The reviewers' comments are as follows:
1. Although this study used prospective cohort data, the main text does not provide information on "how many years after the start of follow-up" when renal function decline occurred, nor on "the median or maximum follow-up period." To allow readers to properly evaluate the validity of this cohort study, it is necessary to clearly state information about the follow-up period in the Methods section.
2. In Table 1, parametric and nonparametric analyses are used depending on the characteristics of the data, but the statistical methods used to compare variables are not clearly stated. It would be desirable to clearly state the statistical methods used for each measurement and survey item (e.g., t-test, Wilcoxon test, chi-square test), as well as the calculation method for P values.
3. An overview of Tables 1 and 2 suggests that the onset of renal function decline can be adequately predicted using indicators such as systolic blood pressure, fasting blood glucose (FBG), and baseline eGFR, even without focusing on PNI or HbA1c. In fact, a model combining these factors with HbA1c may have greater predictive ability. In this context, a more detailed explanation of the scientific and clinical significance of focusing on PNI is needed.

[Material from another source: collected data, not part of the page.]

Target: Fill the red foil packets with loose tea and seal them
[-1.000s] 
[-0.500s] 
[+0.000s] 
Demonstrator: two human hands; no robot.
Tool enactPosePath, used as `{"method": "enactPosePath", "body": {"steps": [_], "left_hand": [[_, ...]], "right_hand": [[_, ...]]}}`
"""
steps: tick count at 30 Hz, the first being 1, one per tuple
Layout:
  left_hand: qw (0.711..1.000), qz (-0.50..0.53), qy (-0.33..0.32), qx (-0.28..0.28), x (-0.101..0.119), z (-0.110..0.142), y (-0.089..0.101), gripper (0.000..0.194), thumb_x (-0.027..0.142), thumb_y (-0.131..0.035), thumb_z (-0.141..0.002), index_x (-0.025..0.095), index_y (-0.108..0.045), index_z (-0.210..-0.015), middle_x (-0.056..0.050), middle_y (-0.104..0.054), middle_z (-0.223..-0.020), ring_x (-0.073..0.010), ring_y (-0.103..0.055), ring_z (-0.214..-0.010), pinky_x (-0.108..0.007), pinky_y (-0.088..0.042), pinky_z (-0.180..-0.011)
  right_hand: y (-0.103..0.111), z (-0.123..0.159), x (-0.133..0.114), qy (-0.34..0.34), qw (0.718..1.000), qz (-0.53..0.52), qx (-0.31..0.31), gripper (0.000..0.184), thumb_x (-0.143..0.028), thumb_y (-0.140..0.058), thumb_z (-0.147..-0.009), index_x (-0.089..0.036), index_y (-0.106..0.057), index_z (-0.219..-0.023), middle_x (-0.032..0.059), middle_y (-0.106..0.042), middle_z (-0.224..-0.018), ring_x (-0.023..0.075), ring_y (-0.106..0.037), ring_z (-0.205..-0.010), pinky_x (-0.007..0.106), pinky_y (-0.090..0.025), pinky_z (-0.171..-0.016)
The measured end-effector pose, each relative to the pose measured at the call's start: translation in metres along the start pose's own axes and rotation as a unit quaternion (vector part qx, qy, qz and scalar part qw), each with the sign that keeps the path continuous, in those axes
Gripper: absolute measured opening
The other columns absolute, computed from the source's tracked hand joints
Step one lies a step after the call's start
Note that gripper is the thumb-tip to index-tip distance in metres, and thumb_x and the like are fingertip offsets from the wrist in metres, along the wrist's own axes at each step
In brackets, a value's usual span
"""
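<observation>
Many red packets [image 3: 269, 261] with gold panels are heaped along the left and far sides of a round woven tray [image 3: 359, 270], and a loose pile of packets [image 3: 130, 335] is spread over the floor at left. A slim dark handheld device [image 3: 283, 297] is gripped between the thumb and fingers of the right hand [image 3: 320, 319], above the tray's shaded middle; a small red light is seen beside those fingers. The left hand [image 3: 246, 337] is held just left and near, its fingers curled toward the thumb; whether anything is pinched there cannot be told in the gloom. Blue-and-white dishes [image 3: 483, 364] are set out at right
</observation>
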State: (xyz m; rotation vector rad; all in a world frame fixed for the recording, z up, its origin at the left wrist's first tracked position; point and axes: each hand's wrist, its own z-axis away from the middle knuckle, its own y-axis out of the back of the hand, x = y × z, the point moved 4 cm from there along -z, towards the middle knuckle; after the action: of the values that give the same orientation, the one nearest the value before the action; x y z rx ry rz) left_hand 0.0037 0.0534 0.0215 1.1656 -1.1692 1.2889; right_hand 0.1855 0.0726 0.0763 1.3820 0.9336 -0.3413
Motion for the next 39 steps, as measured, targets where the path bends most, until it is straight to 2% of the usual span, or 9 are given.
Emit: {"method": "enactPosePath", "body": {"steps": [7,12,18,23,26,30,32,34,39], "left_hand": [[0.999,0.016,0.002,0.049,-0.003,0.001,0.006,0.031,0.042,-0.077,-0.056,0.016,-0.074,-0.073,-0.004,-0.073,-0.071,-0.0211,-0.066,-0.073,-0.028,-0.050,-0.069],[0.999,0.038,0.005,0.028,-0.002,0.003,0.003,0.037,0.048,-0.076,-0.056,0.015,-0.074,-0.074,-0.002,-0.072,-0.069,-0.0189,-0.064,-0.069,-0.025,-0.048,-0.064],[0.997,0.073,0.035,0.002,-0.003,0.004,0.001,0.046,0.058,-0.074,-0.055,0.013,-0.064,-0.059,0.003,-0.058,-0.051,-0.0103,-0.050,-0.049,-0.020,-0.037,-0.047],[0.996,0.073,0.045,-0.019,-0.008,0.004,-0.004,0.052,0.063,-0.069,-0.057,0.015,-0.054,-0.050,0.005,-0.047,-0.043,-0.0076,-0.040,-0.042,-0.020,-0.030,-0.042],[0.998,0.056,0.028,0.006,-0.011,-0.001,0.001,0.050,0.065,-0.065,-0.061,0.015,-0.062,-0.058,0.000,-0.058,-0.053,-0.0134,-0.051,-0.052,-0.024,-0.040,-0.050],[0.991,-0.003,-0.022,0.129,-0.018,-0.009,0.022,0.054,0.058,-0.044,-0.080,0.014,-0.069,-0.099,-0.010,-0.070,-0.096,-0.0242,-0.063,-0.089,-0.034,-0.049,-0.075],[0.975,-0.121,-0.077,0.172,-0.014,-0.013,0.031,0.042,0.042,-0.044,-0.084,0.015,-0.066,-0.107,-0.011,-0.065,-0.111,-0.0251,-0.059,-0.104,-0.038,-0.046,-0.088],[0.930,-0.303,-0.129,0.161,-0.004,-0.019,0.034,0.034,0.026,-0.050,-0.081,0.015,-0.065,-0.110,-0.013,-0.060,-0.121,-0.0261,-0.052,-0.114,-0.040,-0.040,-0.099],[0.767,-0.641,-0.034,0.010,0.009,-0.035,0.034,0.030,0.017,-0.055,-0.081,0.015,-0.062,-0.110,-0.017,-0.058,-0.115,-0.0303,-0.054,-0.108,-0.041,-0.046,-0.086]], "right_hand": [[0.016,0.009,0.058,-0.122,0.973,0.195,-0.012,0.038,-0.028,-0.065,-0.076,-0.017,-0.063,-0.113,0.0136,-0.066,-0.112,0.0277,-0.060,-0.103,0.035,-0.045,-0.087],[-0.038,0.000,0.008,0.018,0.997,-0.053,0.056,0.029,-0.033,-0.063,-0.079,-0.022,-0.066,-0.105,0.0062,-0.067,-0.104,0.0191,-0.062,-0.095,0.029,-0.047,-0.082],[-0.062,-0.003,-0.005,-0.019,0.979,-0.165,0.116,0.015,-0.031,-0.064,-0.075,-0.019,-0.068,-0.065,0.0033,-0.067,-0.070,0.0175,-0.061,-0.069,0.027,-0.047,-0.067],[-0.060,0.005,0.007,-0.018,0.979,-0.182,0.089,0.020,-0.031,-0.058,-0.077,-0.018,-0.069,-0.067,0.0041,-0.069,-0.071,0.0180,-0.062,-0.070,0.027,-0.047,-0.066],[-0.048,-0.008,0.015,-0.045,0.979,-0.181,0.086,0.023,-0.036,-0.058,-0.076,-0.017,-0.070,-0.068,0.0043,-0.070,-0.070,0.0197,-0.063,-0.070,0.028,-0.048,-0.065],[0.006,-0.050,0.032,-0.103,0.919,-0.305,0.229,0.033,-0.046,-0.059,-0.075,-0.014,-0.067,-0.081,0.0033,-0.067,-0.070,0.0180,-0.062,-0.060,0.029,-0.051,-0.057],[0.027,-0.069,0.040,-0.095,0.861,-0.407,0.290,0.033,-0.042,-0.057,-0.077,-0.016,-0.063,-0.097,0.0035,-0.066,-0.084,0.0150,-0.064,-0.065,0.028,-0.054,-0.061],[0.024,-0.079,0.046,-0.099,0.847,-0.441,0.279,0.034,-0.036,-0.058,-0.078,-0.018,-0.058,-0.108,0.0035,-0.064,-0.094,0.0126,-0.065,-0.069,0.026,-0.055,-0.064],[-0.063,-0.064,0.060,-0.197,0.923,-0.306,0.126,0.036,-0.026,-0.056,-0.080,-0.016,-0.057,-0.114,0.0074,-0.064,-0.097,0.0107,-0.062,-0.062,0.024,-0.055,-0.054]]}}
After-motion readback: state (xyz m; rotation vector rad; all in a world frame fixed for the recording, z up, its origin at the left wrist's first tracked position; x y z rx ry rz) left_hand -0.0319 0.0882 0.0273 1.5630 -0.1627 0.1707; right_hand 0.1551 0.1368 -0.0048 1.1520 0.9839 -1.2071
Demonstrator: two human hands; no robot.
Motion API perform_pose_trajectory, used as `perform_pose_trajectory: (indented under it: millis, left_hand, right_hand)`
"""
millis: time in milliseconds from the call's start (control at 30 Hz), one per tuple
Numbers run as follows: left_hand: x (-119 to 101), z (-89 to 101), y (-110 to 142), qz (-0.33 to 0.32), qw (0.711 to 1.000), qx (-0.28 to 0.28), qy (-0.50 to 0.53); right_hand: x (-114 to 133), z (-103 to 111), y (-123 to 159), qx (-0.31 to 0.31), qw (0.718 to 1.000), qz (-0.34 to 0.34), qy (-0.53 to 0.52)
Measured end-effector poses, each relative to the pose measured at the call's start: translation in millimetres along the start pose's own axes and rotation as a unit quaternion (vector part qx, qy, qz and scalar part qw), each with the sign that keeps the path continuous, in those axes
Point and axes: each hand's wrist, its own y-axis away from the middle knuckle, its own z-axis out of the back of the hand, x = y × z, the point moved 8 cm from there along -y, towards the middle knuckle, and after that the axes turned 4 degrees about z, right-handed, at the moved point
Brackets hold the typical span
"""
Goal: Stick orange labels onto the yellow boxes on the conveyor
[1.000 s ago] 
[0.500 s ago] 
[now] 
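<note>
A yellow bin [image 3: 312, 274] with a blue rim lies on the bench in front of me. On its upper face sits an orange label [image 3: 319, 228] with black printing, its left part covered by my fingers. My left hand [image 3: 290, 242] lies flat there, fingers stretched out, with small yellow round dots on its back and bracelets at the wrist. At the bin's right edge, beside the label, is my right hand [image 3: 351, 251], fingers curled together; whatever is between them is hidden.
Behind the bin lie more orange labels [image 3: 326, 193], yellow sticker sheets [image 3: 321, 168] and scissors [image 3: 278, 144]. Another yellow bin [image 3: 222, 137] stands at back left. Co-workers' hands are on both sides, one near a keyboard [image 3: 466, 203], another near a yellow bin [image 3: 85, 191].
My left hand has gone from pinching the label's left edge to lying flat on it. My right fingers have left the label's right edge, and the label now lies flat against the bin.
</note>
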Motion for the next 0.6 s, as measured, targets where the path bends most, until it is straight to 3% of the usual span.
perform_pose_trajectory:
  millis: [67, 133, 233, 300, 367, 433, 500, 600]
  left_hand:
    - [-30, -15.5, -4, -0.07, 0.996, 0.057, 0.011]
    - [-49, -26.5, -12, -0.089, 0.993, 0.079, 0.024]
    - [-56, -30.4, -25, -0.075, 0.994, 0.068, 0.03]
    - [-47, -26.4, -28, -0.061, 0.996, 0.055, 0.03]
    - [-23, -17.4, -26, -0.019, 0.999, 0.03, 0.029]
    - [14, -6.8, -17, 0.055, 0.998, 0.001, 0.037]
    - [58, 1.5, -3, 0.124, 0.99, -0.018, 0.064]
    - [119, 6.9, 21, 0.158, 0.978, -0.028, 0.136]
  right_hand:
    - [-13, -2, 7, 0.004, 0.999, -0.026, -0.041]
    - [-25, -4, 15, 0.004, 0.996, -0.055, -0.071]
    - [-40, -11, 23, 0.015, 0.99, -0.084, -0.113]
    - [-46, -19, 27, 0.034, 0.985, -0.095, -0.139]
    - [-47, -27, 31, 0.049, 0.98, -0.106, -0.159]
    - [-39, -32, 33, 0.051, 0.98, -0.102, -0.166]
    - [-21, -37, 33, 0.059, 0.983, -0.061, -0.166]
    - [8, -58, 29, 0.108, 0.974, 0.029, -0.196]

4. Focusing on PNI, the results of this study suggest that PNI is useful as a predictor of declining renal function only within a specific HbA1c range. On the other hand, the results also suggest that PNI may not be an effective predictor in patients with low HbA1c levels (normal or well-controlled). Given this, the clinical use of PNI is likely to be relatively limited. Therefore, it would be desirable to provide a more concrete and practical discussion in the Discussion section (especially in Section 4.4) regarding "in what patient backgrounds would a combined evaluation of PNI and HbA1c be useful for determining treatment strategies?"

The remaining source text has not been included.